Metrics
This page records the workspace’s measured recall, precision, and
performance characteristics. All concrete numbers below come from
public sources only — the checked-in testdata/ images, the
deterministic synthetic suites, and the criterion microbenchmarks.
Private real-world regression datasets are referenced qualitatively
only, per the project’s dataset-disclosure policy.
The numbers are indicative and drift with tuning; the binding contracts are the gates (the tests that fail on regression), not the exact figures. Re-generate them with the commands noted in each section.
Precision contract (all detectors)
The non-negotiable contract across every detector is zero wrong
(i, j) labels. A wrong label poisons downstream calibration and is
unrecoverable; a missing label is acceptable. Every recall figure
below is therefore reported alongside the standing zero-wrong-label
guarantee — recall may move with tuning, precision may not.
Chessboard / grid recall on public testdata
The public baseline (crates/calib-targets-bench/baselines/chessboard.json,
the default topological cell) labels 1834 corners across 15 public
images with zero position / id / duplicate diffs. Per-image labelled
counts:
| Image | Labelled corners |
|---|---|
testdata/large.png | 345 |
testdata/puzzleboard_reference/example1.png | 253 |
testdata/puzzleboard_reference/example2.png | 180 |
testdata/small2.png | 135 |
testdata/small0.png | 134 |
testdata/small3.png | 125 |
testdata/small4.png | 121 |
testdata/small5.png | 132 |
testdata/small1.png | 119 |
testdata/mid.png | 77 |
testdata/02-topo-grid/gptchess1.png | 60 |
testdata/02-topo-grid/GeminiChess1.png | 54 |
testdata/02-topo-grid/GeminiChess3.png | 42 |
testdata/02-topo-grid/GeminiChess2.png | 29 |
testdata/puzzleboard_reference/example3.png | 28 |
Reproduce with cargo run -p calib-targets-bench --release --bin bench -- check --dataset public. A passing run reports pos=0 id=0 dup=0 on
every image — the pos= counter validates positions of baseline
corners, not new labels (see the debugging guide), so new (i, j)
labels are gated separately by overlay inspection + the geometry checks.
Synthetic suites (projective-grid)
Two in-crate synthetic suites gate the precision contract on
deterministic, image-free fixtures (seeded LCG, no rand dependency):
- Square positions (
tests/detect_square_positions.rs) — perfect / perspective / outlier grids on both algorithms; headline assertion is full recovery of a perfect grid with zero wrong labels, plus a determinism assertion (identical output across runs). - Hex positions (
tests/detect_hex_positions.rs) — the hex regression gate (perfect / perspective / position-noise / dropouts / off-lattice-clutter / nativeOriented3/ D6-under-rotation / determinism). Recall floors are measured-minus-margin (e.g. ≥ 24 nodes under perspective and under noise, ≥ 15 with dropouts) and every case asserts zero wrong(q, r)labels modulo the 12 D6 automorphisms.

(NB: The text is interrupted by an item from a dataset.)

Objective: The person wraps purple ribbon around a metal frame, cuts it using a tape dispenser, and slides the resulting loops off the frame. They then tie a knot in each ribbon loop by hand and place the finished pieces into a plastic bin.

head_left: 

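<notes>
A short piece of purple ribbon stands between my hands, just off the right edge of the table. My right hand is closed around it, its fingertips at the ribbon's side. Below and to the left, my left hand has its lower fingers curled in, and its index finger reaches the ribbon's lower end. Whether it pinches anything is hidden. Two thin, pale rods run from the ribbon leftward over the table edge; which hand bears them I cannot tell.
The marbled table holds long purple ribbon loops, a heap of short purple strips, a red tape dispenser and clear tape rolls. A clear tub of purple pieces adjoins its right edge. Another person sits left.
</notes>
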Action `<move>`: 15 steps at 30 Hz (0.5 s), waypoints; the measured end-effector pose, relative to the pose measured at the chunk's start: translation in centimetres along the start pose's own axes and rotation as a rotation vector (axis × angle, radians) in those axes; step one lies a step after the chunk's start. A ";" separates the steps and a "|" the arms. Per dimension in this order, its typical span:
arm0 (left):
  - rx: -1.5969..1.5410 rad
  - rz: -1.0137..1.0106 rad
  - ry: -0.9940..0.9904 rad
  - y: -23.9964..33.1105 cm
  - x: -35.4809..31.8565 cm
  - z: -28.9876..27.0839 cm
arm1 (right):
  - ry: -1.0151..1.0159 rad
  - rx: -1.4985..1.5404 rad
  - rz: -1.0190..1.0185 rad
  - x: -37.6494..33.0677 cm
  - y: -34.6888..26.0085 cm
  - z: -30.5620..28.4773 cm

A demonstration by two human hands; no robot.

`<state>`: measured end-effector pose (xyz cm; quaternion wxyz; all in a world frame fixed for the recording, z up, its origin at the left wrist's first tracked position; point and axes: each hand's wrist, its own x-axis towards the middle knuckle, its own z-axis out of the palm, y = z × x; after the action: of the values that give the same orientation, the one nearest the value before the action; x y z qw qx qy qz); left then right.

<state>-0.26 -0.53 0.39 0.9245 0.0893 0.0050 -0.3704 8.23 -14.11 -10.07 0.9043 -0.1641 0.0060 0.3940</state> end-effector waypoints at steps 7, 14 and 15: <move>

Run with cargo test -p projective-grid.
Performance (criterion, indicative)
cargo bench -p projective-grid --bench detect_grid measures the public
detect_grid_all entry on deterministic synthetic fixtures (a single
mild-perspective grid per cell). Indicative wall-clock times on the
reference dev machine (16×16 = 256-corner square, hex radius-6 =
127-node):
| Cell | Algorithm | Time |
|---|---|---|
square_oriented2 | topological | ~0.6 ms |
square_positions | topological (axis synthesis) | ~0.8 ms |
hex_positions | topological (axis synthesis) | ~0.19 ms |
These are perf-regression tracking numbers, not a benchmark of any competitor; absolute values depend heavily on hardware, corner count, and perspective.
The workspace also ships a puzzleboard-size criterion suite
(cargo bench -p calib-targets --bench puzzleboard_sizes).
Private real-world regression (qualitative)
Beyond the public surfaces above, the chessboard, ChArUco, and puzzleboard detectors are validated against private real-world regression sets as part of every change’s gate. These confirm the zero-wrong-label contract on real captured frames under perspective, foreshortening, and partial occlusion. Per the dataset-disclosure policy, no counts, filenames, or frame identifiers from those sets appear in this (or any) public document — the statement is qualitative: validated on private real-world regression sets at zero wrong labels.